La ropa. Dos mudas para andar y otra para después de la ducha es suficiente. En épocas de calor, las camisetas térmicas de verano son mejor que las clásicas camisetas de algodón, pues son muy ligeras, transpirables y no retienen la humedad. En invierno es necesario llevar ropa de abrigo, y en verano no debemos olvidar llevar un polar delgado.

El saco de dormir. En verano con uno de +15 (grados de confort) es suficiente. Algunos sólo pesan 700 gramos. Para otras épocas del año necesitaremos uno de +10 o +5, que no supere el kilo de peso.

El bordón. Es, junto con la vieira, el elemento simbólico más significativo vinculado al hecho de la peregrinación. Además, es muy útil tanto para acompañar el paso como para tener un punto más de apoyo en las bajadas. Por el tipo de camino que encontraremos, el más adecuado es el tradicional bastón de madera respecto al más moderno palo de montaña de tipo telescópico.

Para la lluvia. La mayoría de los caminantes llevan una capa impermeable (el conocido poncho) que también cubre la mochila, pero resulta incómodo si sopla el viento. Una buena alternativa es llevar una chaqueta y unos pantalones impermeables, y un protector impermeable para la mochila. Incluso es una buena idea llevar un pequeño y ligero paraguas.

Para el sol. Es imprescindible llevar un sombrero o una gorra con visera y crema de protección solar.

Para el frío y el viento. Además de la ropa adecuada, no debemos olvidar llevar alguna prenda para proteger la cabeza. Según la época del año, también llevaremos bufanda y guantes.

Otro calzado. Es recomendable un calzado cómodo para descansar y pasear, una vez finalizada la etapa.

La esterilla. La esterilla, o aislante de caucho, nos será útil si alguna vez debemos dormir en el suelo. Y también para descansar o hacer una siesta en el campo.
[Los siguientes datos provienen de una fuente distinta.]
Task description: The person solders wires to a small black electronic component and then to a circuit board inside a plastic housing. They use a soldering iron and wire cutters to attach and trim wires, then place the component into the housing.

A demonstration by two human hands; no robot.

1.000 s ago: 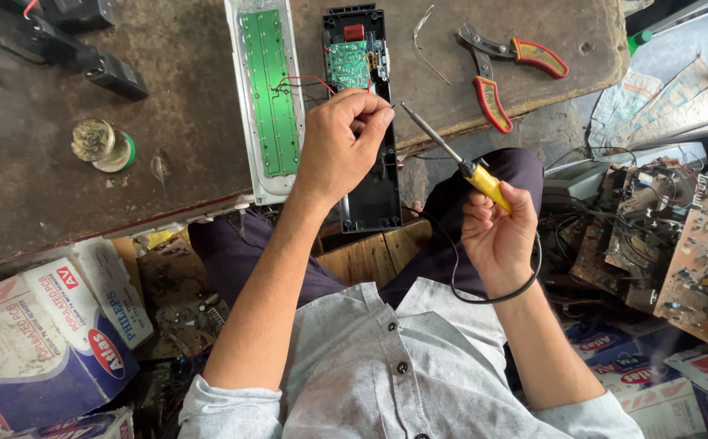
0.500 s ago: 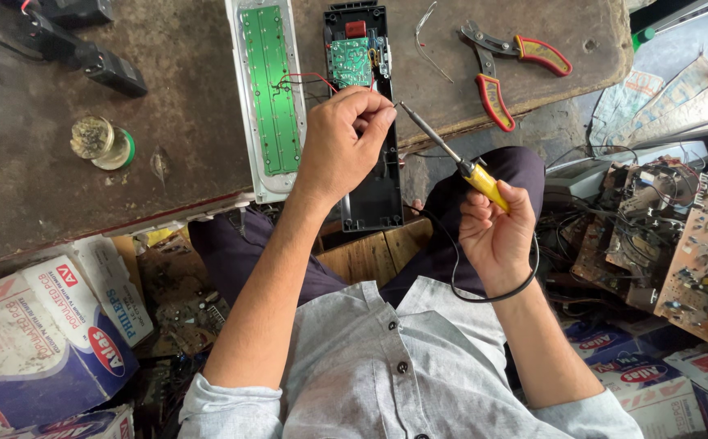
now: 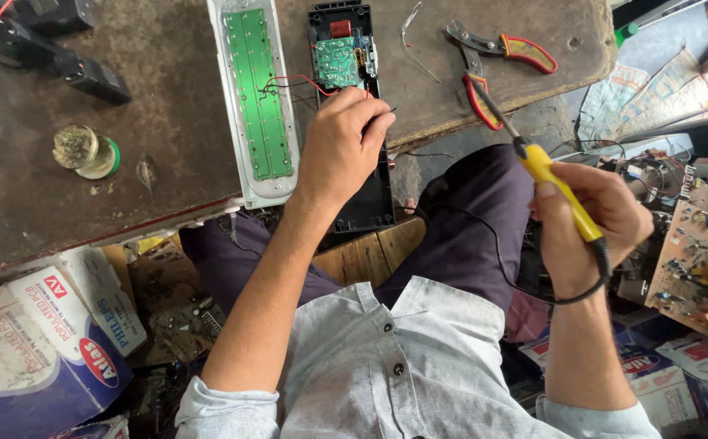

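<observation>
A repair sits midway: the left hand (image 3: 342,146) pinches thin wires (image 3: 301,81) over the opened black casing (image 3: 363,187) at twelve o'clock; the right hand (image 3: 589,223), fisted round a yellow soldering iron (image 3: 553,179) (tip raised), waits at three o'clock; joints look unsoldered.

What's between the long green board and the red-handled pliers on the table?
In the head view, the black case with its small green circuit board lies between the long green board and pliers, plus the left hand.
</observation>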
Para la ducha. Chancletas, una pequeña toalla y los productos higiénicos necesarios.

El botiquín. Debemos tener presente que en los albergues hay un completo botiquín a disposición de los caminantes y, además, encontraremos muchas farmacias a lo largo del Camino. Por lo tanto, será suficiente con llevar: aspirinas, agujas hipodérmicas, desinfectante, tijeras, gasas, pinzas y esparadrapo (de tela y ancho).
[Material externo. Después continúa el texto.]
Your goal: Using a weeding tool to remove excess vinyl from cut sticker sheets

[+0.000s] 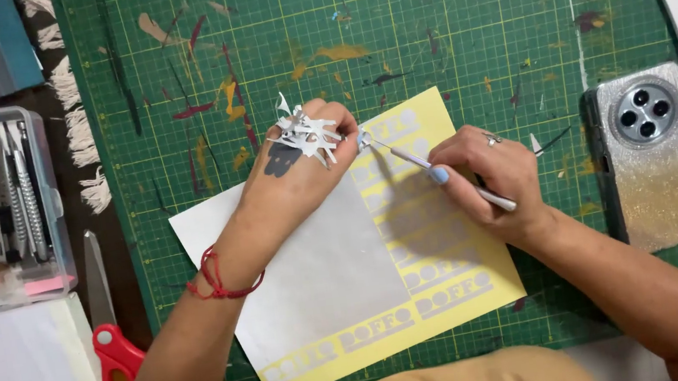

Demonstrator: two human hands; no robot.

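The cutting mat [458,35] is dark green with a pale yellow grid, smeared with orange, red and black paint; on it lies a yellow sheet [449,228] partly covered by silver-grey film; left of the mat, the scissors [113,351] have red handles; right of the mat, the phone [647,158] has a glittery silver-to-gold case; the left hand [294,179] carries white scraps, a red cord at its wrist; the right hand [490,175] shows a light blue thumbnail.

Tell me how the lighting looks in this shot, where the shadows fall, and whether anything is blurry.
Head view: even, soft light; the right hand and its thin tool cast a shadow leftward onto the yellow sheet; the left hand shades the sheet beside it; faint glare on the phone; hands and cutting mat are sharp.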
El móvil. Es prescindible, pero si se viaja solo será un importante elemento de seguridad.

Documentación básica. El DNI, la tarjeta de la seguridad social o entidad médica correspondiente, y la credencial del peregrino.
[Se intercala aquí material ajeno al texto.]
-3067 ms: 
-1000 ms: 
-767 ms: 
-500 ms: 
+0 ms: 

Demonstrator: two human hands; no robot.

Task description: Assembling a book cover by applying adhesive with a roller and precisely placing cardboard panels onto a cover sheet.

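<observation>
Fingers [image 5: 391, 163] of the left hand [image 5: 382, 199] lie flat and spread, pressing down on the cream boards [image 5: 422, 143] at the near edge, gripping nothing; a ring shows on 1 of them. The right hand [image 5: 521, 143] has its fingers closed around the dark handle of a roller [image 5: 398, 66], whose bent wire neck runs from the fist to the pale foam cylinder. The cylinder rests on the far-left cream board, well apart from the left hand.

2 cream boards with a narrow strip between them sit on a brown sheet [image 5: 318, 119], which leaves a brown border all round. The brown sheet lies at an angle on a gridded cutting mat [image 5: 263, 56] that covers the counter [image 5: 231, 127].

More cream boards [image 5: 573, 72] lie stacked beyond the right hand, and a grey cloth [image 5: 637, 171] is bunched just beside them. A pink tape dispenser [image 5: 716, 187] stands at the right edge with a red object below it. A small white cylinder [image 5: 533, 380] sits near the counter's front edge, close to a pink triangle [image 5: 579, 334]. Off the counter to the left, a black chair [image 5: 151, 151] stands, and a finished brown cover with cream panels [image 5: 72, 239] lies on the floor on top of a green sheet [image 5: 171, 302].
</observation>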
Material adicional. Una pequeña linterna frontal para movernos de noche en el albergue, una funda de cojín por cuestiones higiénicas, detergente para lavar la ropa, pinzas para tenderla e imperdibles para colgarla de la mochila si al día siguiente todavía no está seca. También una cantimplora, pañuelos de papel, papel higiénico, un reloj con función de despertador, tapones para las orejas para quien lo crea conveniente, y dinero y tarjeta de crédito.